Broker Check
How the Helping Young Americans Save for Retirement Act Could Boost 401(k) Savings Starting at Age 1

How the Helping Young Americans Save for Retirement Act Could Boost 401(k) Savings Starting at Age 1

June 26, 2025

As a financial advisor, one of the more frustrating conversations I have is with 18- to 20-year-old employees eager to start saving for retirement—only to tell them they have to wait until they turn 21 to join their employer’s 401(k) plan. It's disheartening, especially when we know how powerful the time-value of money is at that stage in life. Starting early can make a significant difference in achieving long-term financial security.
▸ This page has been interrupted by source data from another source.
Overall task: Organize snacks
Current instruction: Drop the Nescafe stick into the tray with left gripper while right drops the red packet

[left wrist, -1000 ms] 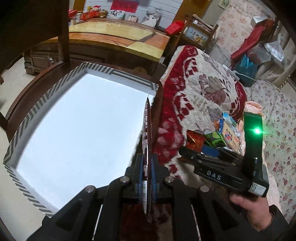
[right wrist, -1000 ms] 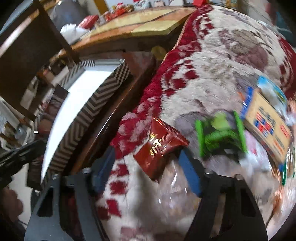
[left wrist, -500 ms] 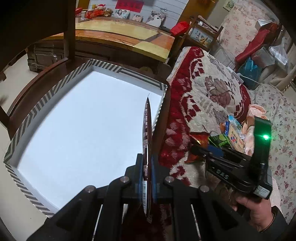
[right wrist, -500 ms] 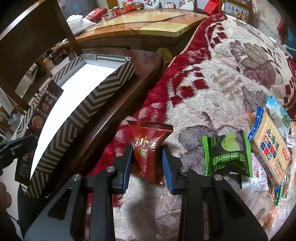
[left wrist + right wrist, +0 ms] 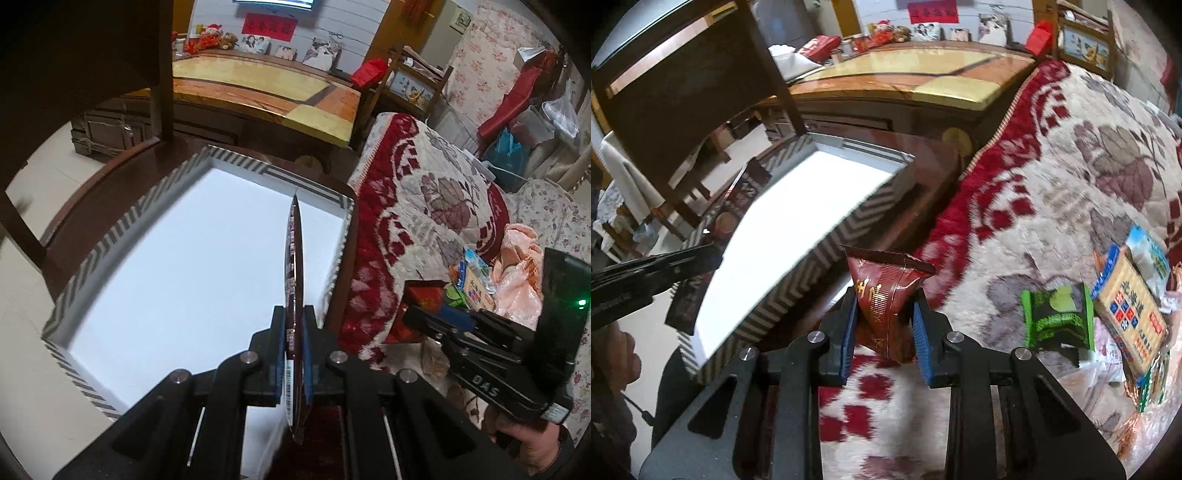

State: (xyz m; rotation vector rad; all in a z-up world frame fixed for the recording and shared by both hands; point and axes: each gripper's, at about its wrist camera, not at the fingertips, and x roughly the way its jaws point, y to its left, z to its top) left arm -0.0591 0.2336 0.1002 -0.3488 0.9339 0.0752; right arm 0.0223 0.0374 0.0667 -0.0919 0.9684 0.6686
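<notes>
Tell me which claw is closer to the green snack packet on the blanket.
Right. The right claw, shut on a red packet, is just beside the green packet. The left claw, holding a flat dark packet, is over the white box, farther off.

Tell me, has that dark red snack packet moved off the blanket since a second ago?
Yes. The red packet now sits pinched in the right gripper, whose fingers just closed on it, lifted off the blanket beside the green packet.
</notes>
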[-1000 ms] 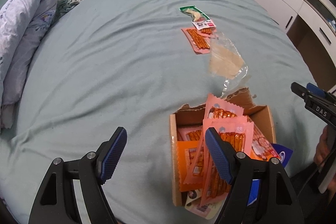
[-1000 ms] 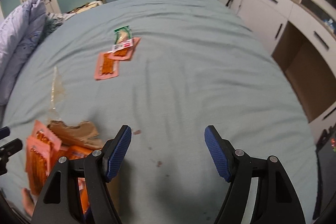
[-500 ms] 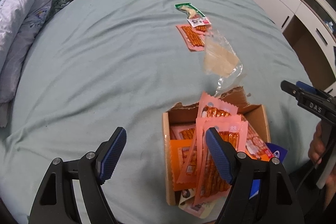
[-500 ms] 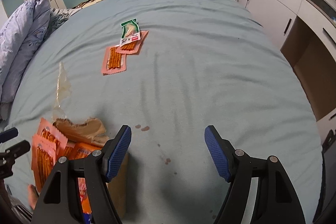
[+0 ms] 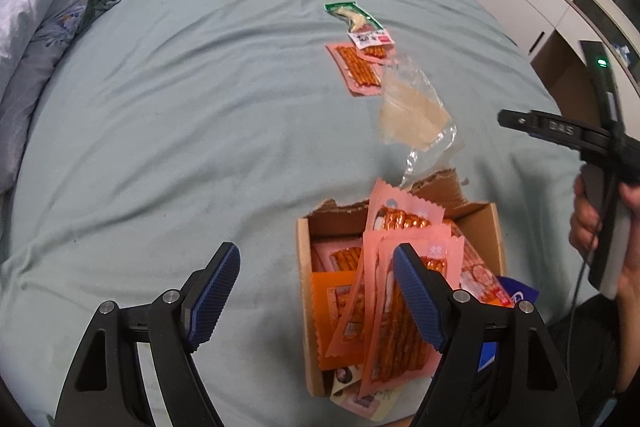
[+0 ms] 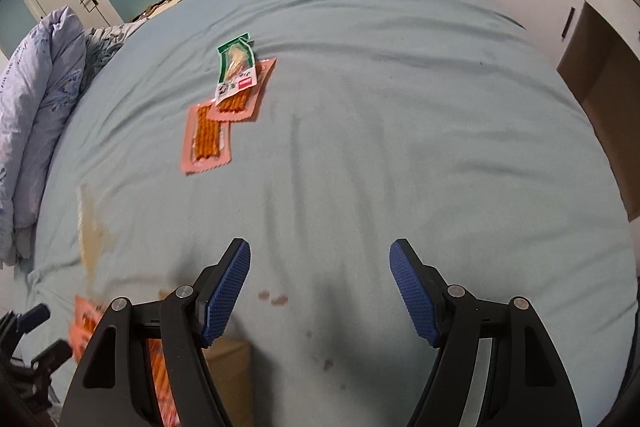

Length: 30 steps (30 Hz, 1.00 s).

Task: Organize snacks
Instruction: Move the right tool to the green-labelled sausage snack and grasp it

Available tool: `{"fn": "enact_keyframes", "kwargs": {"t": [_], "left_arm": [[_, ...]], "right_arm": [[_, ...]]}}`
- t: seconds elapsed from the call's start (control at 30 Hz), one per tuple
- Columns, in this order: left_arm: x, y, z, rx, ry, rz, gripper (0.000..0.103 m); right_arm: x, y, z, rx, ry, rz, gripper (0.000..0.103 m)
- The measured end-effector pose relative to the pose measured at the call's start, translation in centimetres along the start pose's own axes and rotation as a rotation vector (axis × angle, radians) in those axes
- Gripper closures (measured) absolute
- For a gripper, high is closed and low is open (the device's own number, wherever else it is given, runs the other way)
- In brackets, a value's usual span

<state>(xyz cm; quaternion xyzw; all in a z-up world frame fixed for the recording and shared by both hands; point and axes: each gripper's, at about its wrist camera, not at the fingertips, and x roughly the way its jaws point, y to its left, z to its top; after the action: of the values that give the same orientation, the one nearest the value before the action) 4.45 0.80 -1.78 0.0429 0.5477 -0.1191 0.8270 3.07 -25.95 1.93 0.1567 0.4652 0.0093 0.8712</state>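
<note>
Bed (image 5: pixel 168 131): pale blue sheet, bears everything below.
Box (image 5: pixel 486 227): torn cardboard, crammed with pink packets (image 5: pixel 400 311).
Film (image 5: pixel 412 115): crumpled, clear, just beyond box.
Loose packets (image 6: pixel 206 139): two pink, one green (image 6: pixel 236 65) on top, well beyond box.
Left gripper (image 5: pixel 316 291): jaws apart, empty, at box's left wall.
Right gripper (image 6: pixel 320 283): jaws apart, empty, right of box.

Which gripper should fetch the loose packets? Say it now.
Probably right. The right gripper, jaws open and empty, faces the loose packets over open bed; the left gripper hangs by the box.
</note>
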Motion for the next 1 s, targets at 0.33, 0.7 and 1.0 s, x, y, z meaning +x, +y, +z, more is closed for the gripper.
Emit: {"fn": "enact_keyframes", "kwargs": {"t": [0.33,0.7,1.0], "left_arm": [[-1.2,4.0,1.5,-0.101,-0.074,0.013,0.023],[0.5,9.9,2.2,-0.325,-0.073,0.004,0.023],[1.3,10.8,2.4,-0.364,-0.076,0.031,0.023]], "right_arm": [[6.0,2.1,7.4,-0.027,0.064,-0.002,0.032],[17.5,11.4,19.9,-0.112,0.135,-0.043,0.031],[21.8,13.3,18.7,-0.261,0.141,-0.224,0.083]]}}
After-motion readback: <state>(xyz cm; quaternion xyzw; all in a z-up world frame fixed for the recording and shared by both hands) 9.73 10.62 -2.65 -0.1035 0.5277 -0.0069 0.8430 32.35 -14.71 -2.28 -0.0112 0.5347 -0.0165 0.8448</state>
Fortunately, there’s a renewed effort to change this. Senators Bill Cassidy (R-LA) and Tim Kaine (D-VA) have reintroduced the Helping Young Americans Save for Retirement Act. This bipartisan legislation would lower the required minimum age for participating in employer-sponsored defined-contribution retirement plans from 21 to 18.

The bill doesn’t just benefit young workers—it also aims to reduce the administrative burden on employers. Specifically, it would eliminate some of the costly requirements that discourage businesses from including younger employees in retirement plans. For example, it delays ERISA provisions that trigger mandatory audits when under-21 employees are allowed to contribute. It also exempts 18- to 20-year-old participants from certain retirement plan testing that can otherwise increase costs.

If passed, this legislation would be a win-win: giving young workers a critical head start on retirement savings while helping employers offer broader access without added financial strain.